_ACTION ITEM_
Repeat the listing that comes next, leaving nothing out and changing nothing.

_SUPPLIED MATERIAL_
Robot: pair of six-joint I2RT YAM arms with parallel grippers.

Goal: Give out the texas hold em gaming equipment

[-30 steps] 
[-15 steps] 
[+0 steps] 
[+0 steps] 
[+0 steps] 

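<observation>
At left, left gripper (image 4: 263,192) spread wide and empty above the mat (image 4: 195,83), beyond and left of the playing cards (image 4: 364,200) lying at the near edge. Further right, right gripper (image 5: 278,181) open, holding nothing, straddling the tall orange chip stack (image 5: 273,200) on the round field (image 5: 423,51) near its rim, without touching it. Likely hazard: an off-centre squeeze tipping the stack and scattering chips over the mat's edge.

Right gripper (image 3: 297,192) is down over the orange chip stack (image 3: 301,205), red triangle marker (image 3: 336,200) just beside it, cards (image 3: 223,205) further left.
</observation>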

_OUTPUT OF THE TASK_
Robot: pair of six-joint I2RT YAM arms with parallel grippers.

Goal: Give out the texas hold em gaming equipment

[-30 steps] 
[-15 steps] 
[+0 steps] 
[+0 steps] 
[+0 steps] 

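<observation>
At left, left gripper (image 4: 263,192) spread wide and empty above the mat (image 4: 195,83), beyond and left of the playing cards (image 4: 364,200) lying at the near edge. Further right, right gripper (image 5: 278,181) open, holding nothing, straddling the tall orange chip stack (image 5: 273,200) on the round field (image 5: 423,51) near its rim, without touching it. Likely hazard: an off-centre squeeze tipping the stack and scattering chips over the mat's edge.

Right gripper (image 3: 297,192) is down over the orange chip stack (image 3: 301,205), red triangle marker (image 3: 336,200) just beside it, cards (image 3: 223,205) further left.
</observation>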

This output requires nothing more.